■ **WHAT THE TASK ASKS**
Could you please count how many lines in the data below hold the string "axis"? Reply with only the number.
▬▬▬▬▬▬
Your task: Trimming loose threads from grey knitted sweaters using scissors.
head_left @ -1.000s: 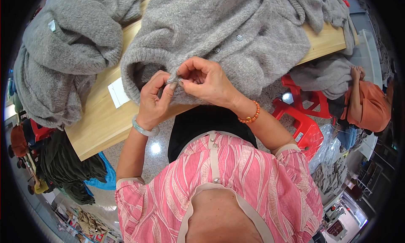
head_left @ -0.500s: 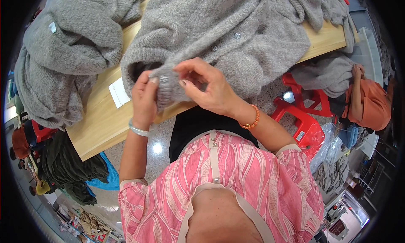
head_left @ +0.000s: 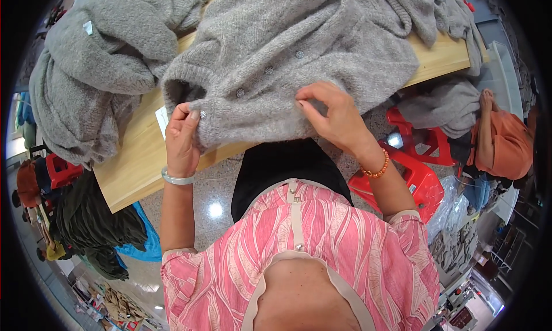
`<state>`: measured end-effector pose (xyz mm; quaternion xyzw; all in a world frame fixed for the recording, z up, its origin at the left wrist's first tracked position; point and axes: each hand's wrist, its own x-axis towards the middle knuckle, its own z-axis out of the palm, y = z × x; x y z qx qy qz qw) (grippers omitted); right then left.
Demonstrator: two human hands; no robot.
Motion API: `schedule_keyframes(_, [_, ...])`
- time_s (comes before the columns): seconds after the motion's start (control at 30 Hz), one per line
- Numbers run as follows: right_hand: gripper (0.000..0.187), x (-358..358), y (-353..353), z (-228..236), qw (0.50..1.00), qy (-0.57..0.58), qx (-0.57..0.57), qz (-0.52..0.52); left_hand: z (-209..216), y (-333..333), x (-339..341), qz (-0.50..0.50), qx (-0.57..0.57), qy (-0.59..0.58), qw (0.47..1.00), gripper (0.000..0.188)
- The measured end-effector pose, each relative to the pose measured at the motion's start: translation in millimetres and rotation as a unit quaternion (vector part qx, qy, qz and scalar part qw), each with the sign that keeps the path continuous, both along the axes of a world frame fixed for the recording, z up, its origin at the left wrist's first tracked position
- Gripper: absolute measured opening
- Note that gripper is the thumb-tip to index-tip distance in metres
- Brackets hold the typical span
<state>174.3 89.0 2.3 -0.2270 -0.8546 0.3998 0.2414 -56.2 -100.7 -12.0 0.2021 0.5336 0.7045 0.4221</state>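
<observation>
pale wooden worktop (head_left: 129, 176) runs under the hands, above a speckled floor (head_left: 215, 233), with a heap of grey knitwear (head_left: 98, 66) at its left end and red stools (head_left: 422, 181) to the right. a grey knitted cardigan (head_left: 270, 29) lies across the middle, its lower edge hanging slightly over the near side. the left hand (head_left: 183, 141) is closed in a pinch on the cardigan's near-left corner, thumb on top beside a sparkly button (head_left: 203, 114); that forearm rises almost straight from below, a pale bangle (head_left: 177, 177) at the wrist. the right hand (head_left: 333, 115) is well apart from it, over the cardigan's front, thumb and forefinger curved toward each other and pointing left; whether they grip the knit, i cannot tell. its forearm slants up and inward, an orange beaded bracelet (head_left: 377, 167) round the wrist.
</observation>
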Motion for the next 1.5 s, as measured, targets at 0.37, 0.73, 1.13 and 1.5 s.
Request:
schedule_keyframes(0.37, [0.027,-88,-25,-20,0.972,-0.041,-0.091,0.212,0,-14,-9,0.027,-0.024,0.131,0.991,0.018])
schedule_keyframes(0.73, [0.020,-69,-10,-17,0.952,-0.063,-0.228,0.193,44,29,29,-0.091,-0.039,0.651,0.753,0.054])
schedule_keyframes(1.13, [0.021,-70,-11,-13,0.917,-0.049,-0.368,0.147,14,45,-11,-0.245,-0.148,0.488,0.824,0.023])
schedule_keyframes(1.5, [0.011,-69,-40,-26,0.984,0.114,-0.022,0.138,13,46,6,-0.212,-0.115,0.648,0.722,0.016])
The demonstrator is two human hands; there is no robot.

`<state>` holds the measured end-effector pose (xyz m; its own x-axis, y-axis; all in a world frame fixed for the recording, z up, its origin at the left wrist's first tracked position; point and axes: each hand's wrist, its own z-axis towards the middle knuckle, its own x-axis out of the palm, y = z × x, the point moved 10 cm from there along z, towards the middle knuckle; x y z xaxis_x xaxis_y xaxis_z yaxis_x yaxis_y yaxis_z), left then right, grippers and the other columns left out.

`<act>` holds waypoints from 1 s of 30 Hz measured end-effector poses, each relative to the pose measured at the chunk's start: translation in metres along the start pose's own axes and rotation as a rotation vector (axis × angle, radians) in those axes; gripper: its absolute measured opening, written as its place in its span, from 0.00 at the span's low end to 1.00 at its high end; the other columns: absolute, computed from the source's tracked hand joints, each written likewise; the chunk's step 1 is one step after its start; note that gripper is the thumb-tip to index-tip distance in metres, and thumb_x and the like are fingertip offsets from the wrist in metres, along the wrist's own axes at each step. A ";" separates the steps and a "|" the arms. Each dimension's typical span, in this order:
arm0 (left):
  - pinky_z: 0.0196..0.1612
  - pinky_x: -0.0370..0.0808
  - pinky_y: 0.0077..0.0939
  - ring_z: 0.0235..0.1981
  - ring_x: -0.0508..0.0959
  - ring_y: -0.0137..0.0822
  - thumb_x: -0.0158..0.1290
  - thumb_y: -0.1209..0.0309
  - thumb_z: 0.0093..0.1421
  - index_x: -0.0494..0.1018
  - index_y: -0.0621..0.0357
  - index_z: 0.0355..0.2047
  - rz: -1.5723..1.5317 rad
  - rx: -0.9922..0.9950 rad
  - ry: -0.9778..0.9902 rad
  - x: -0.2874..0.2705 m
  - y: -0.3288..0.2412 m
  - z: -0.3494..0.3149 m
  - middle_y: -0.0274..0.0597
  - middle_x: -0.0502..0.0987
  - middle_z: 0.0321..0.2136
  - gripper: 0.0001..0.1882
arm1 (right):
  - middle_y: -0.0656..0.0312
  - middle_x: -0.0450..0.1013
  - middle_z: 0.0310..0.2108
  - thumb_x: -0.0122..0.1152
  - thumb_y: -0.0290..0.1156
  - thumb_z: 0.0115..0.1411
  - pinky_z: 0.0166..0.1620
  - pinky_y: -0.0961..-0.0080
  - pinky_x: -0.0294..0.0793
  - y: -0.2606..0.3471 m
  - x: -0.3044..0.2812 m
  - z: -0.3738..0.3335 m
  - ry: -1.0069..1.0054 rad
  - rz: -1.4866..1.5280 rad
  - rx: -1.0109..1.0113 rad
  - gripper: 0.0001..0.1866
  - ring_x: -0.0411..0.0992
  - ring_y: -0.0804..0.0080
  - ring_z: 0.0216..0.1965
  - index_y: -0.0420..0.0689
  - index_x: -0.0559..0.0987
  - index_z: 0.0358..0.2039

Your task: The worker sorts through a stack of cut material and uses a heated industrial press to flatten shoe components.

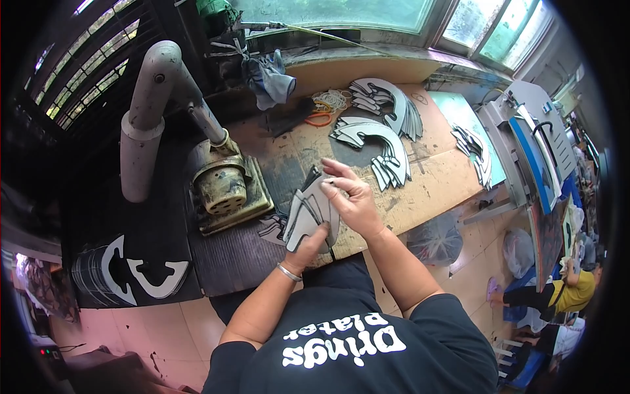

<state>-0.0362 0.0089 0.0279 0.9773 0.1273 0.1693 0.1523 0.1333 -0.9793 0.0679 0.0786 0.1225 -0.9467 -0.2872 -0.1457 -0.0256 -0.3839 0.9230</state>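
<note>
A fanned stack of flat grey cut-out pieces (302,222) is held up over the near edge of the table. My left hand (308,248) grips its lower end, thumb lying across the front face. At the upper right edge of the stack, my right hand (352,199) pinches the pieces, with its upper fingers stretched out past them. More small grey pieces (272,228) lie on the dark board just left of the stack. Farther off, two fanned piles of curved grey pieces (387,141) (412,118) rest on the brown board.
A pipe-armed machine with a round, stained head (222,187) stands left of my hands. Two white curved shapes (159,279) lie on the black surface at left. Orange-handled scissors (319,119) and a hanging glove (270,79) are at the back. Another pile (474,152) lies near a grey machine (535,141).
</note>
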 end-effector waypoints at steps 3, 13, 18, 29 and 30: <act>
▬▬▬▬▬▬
■ **COMPLETED EXERCISE**
3